Mr. Ermis was not eligible for nor did he receive provincial health plan coverage (OHIP) because he was a refugee claimant. He received partial payment for Dr. Bergman's services from a federal health program for claimants awaiting determination of their immigration status. Belair maintains that it is not liable for the remaining balance of the charges.
Subsection 60(2) of the Schedule states that an insurer is not required to pay claims to the extent that benefits are available through other plans or by law. Accident benefit carriers are secondarily liable, but I find no support in the case law or this subsection's language which would absolve Belair of responsibility for the remainder after payments by the federal plan. I reject Belair's position.
The evidence supports Dr. Bergman maintaining regular contact with Mr. Ermis. He testified that he referred Mr. Ermis to eight health practitioners. His billing statement indicates Mr. Ermis had symptoms/conditions of back pain, tendonitis, headaches/tension, dizziness, fatigue and depression throughout the period. Although I cannot read Dr. Bergman's handwritten clinical notes, his testimony suggests he primarily monitored his patient's condition and acted as a referral source to other health providers. On the basis that Mr. Ermis' physical and psychological symptoms appeared interconnected, I find that it was reasonable and necessary for Dr. Bergman to monitor Mr. Ermis' condition and refer him to specialists as a result of the accident.
However, not all 35 appointments are accident-related. Dr. Bergman's statement shows that Mr. Ermis had two visits in July 1997 for gastroenteritis. No evidence indicates that Mr. Ermis had stomach or intestinal problems from the accident. I am not convinced that Mr. Ermis' two July 1997 appointments relate to this accident. After subtracting the two unrelated appointments ($30.40), from the $1,096 statement balance, I find that Mr. Ermis is entitled to$1,065.60 for Dr. Bergman's services.
Back In Motion Diagnostic Services (BIM):
Mr. Ermis did not identify the section of the Schedule under which he claimed $1,665 for the testing and report of BIM. Belair submitted that these expenses fall under section 24 of the Schedule, but do not qualify as benefits.
Belair presented no case law or reasoning in support of its submission, and I reject this position. I find that the costs of BIM’s examinations and reports qualify as benefits within section 24 of the Schedule.4
Dr. Bergman referred Mr. Ermis to BIM in July 1997. Dr. Antonio Taverniti, a chiropractor, conducted an examination using extensive testing. Belair paid the full $975 billed for BIM’s July 1997 testing and detailed report.

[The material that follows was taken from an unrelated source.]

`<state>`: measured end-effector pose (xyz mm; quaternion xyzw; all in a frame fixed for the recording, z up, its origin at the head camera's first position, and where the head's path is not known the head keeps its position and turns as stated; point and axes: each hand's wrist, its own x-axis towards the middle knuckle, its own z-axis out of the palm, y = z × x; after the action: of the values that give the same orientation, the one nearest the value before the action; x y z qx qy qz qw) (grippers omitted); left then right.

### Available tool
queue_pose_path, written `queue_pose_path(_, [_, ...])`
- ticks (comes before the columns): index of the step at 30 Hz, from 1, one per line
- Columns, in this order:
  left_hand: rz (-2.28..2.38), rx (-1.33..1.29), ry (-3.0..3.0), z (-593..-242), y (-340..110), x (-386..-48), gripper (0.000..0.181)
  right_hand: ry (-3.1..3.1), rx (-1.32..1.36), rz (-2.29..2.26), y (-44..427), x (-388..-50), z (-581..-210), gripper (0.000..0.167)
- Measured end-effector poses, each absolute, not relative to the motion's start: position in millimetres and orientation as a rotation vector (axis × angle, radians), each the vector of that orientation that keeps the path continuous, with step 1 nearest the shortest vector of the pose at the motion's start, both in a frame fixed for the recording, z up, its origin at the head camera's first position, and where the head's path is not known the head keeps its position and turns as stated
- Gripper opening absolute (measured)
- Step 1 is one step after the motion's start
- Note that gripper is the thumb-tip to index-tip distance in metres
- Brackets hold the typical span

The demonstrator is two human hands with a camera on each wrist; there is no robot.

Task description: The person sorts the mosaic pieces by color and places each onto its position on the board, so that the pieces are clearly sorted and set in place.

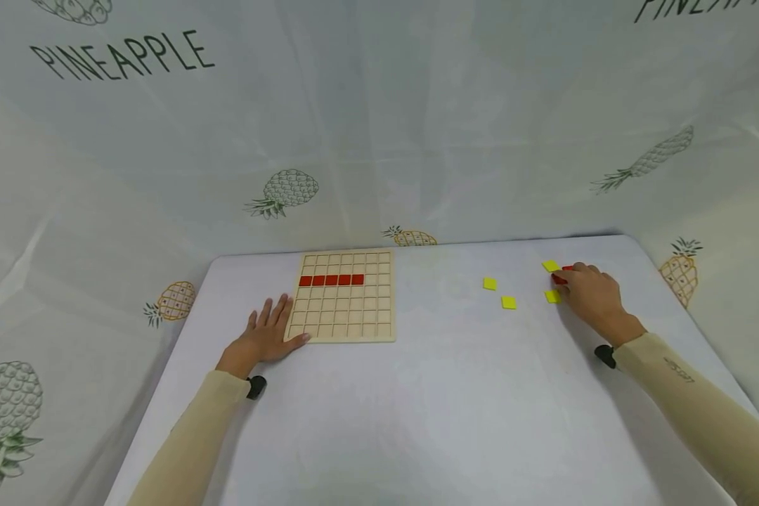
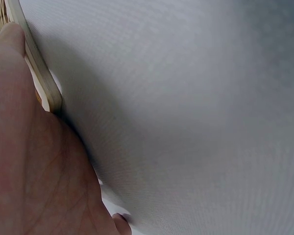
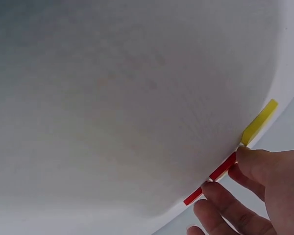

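nearest us, our left sleeve (image 1: 186, 436) leads to our left hand (image 1: 262, 341), fingers spread wide, touching the board (image 1: 344, 316). it bears five red tiles (image 1: 332, 280) in a row; rightward lie yellow tiles (image 1: 490, 283), then our right hand (image 1: 591, 295), fingers pinching another red tile (image 3: 223, 167).

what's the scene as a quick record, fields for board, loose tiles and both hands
board: gridded, on the table
row on board: five red tiles, side by side from the left edge
yellow tiles: four visible, loose, right of the board
left hand: rests at the board's near left corner, fingers spread
right hand: pinches a loose red tile
beside it: another red tile
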<state>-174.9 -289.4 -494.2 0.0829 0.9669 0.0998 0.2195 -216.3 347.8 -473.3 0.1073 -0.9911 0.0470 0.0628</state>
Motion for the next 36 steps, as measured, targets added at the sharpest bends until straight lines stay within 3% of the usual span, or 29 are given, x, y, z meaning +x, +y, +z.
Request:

A year later, Dr. Taverniti and Dr. Bergman strategized about a plan for Mr. Ermis return to work, which resulted in BIM’s second set of testing and a report in July 1998. On the basis of his findings in 1998, Dr. Taverniti concluded that Mr. Ermis was disabled from work and required physical conditioning, massage and acupuncture treatments. Belair paid nothing towards BIM's 1998 bill of $1,665, which represented costs for essentially the same tests and a similar report to the one in 1997.
Belair argues that BIM’s charges for these 1998 tests and report should be the same as in 1997, $975. BIM's 1998 statement shows that the tests increased substantially from the previous year. Three of the tests were $10 more each, but one set of tests more than doubled, from $400 in 1997 to $950 in 1998.
Dr. Taverniti’s testimony centred around the accuracy of his testing to justify his opinion concerning Mr. Ermis disability. He did not explain the substantial increased costs of these tests. Without an explanation to justify the $580 cost increase, I am not prepared to find that this portion of the claim is reasonable.
BIM billed $210 for preparation of the report in 1998, whereas it did not charge for this service in 1997. Belair did not object to the cost of this report. I find that BIM's $210 charge for the report, $975 for testing were reasonable and necessary, and that Mr. Ermis is entitled to $1,185.
Paramedical Rehabilitation Clinic (Clinic):
Mr. Ermis claims $2,300 for physiotherapy/active rehabilitation and chiropractic treatments he received between January 21 and March 29, 1999 at the Clinic. Belair claims that Mr. Ermis is excluded from receiving benefits for this treatment under subsection 38(20).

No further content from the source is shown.